_TASK DESCRIPTION_:
When you restate the data, keep every word as it is and drop the images.

_DATA EXCERPT_:
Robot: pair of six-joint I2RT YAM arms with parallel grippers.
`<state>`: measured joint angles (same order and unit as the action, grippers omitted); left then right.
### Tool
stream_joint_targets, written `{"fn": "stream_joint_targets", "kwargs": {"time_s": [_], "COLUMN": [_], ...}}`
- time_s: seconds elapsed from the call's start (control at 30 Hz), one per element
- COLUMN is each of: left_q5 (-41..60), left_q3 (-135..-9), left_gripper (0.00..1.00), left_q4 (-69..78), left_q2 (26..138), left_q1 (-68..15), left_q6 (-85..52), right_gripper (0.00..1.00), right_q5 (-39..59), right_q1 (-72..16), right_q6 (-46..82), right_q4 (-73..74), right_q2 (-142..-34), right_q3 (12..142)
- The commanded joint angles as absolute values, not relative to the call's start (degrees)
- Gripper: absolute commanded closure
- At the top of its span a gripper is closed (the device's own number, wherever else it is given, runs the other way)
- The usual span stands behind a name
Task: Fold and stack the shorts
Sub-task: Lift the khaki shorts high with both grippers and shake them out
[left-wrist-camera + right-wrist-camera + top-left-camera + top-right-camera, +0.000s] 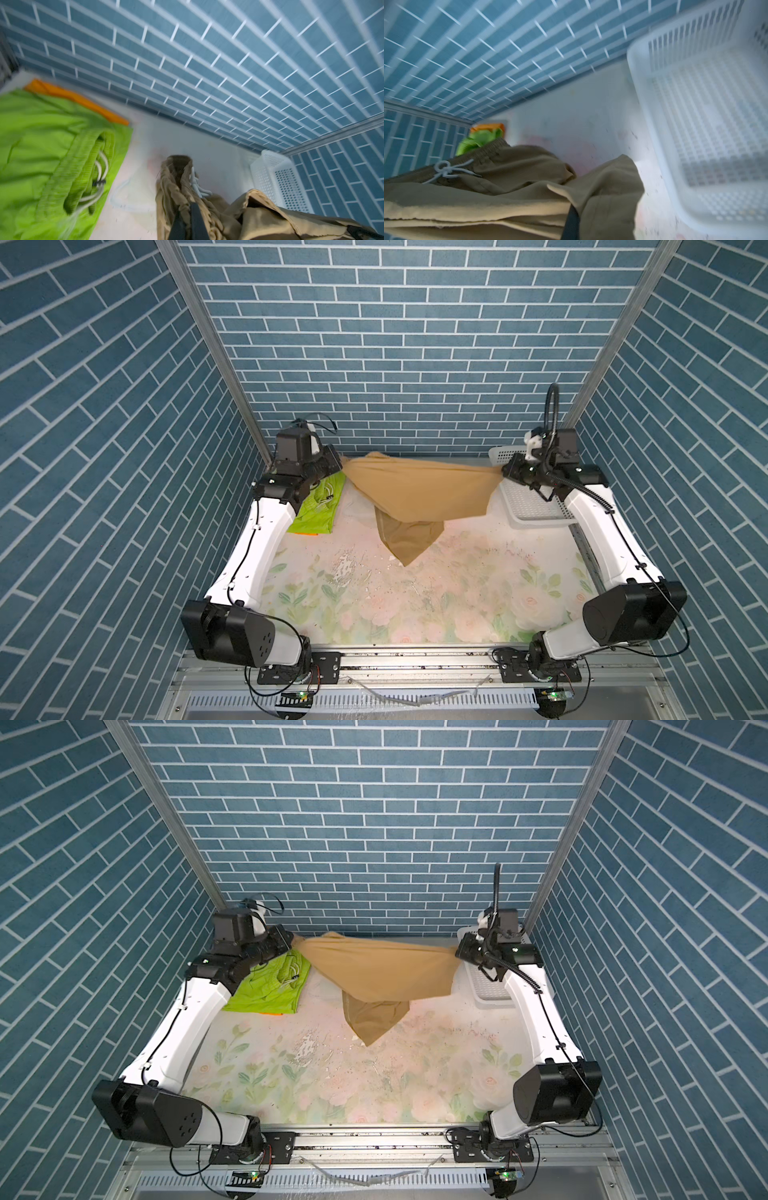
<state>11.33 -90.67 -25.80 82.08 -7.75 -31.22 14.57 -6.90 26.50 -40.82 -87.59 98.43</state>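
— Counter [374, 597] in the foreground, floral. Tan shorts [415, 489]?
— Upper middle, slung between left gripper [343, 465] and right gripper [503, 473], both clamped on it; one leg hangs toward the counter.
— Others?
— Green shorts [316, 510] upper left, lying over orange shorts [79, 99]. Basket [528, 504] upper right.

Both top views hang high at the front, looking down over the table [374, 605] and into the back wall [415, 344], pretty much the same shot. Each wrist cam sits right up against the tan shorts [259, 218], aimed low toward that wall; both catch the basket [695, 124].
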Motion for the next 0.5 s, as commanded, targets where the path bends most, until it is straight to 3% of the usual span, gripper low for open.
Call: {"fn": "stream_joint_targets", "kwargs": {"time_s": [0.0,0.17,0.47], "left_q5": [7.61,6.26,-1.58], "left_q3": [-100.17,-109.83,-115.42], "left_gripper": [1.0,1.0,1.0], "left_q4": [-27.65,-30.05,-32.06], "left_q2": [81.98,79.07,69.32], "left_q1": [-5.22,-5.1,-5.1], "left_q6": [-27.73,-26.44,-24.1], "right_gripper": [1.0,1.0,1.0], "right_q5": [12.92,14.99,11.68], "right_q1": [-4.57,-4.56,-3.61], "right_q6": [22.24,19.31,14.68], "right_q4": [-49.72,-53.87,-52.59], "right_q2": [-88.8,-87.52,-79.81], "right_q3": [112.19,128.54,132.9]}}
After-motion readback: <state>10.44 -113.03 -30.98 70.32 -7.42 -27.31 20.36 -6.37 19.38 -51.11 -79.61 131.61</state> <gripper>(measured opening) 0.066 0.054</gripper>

_ANSWER SECTION_:
Robot: pair of six-joint I2RT YAM arms with parallel grippers.
`<state>`: measured joint angles (same order and unit as the action, grippers omitted); left then right.
### Tool
stream_joint_targets, written `{"fn": "stream_joint_targets", "kwargs": {"time_s": [_], "COLUMN": [_], ...}}`
- time_s: seconds elapsed from the call's start (control at 30 Hz), one per element
- COLUMN is each of: left_q5 (-41..60), left_q3 (-135..-9), left_gripper (0.00..1.00), left_q4 (-69..78), left_q2 (26..138), left_q1 (-68..15), left_q6 (-85..52), right_gripper (0.00..1.00), right_q5 (-39..59), right_q1 (-72..16), right_q6 (-46..82), right_q4 (-73..74), right_q2 (-142..-34), right_q3 (12..142)
- The commanded joint angles as absolute values, not relative to the call's start (degrees)
- Gripper: absolute commanded closure
- At the top of its span a gripper is closed (the device's own number, wherever else it is given, runs the other way)
- The usual span stands behind a name
Task: Fold and stack the shorts
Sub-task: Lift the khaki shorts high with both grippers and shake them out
[left-wrist-camera + right-wrist-camera + top-left-camera + top-right-camera, +0.000s] 
<state>11.33 -90.67 -25.80 82.08 -7.75 -31.22 14.57 -6.90 26.50 -40.82 -87.59 98.43</state>
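— Counter [374, 597] in the foreground, floral. Tan shorts [415, 489]?
— Upper middle, slung between left gripper [343, 465] and right gripper [503, 473], both clamped on it; one leg hangs toward the counter.
— Others?
— Green shorts [316, 510] upper left, lying over orange shorts [79, 99]. Basket [528, 504] upper right.

Both top views hang high at the front, looking down over the table [374, 605] and into the back wall [415, 344], pretty much the same shot. Each wrist cam sits right up against the tan shorts [259, 218], aimed low toward that wall; both catch the basket [695, 124].
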Motion for the next 0.5 s, as commanded, targets where the path bends most, until it is straight to 3% of the usual span, gripper low for open.
Call: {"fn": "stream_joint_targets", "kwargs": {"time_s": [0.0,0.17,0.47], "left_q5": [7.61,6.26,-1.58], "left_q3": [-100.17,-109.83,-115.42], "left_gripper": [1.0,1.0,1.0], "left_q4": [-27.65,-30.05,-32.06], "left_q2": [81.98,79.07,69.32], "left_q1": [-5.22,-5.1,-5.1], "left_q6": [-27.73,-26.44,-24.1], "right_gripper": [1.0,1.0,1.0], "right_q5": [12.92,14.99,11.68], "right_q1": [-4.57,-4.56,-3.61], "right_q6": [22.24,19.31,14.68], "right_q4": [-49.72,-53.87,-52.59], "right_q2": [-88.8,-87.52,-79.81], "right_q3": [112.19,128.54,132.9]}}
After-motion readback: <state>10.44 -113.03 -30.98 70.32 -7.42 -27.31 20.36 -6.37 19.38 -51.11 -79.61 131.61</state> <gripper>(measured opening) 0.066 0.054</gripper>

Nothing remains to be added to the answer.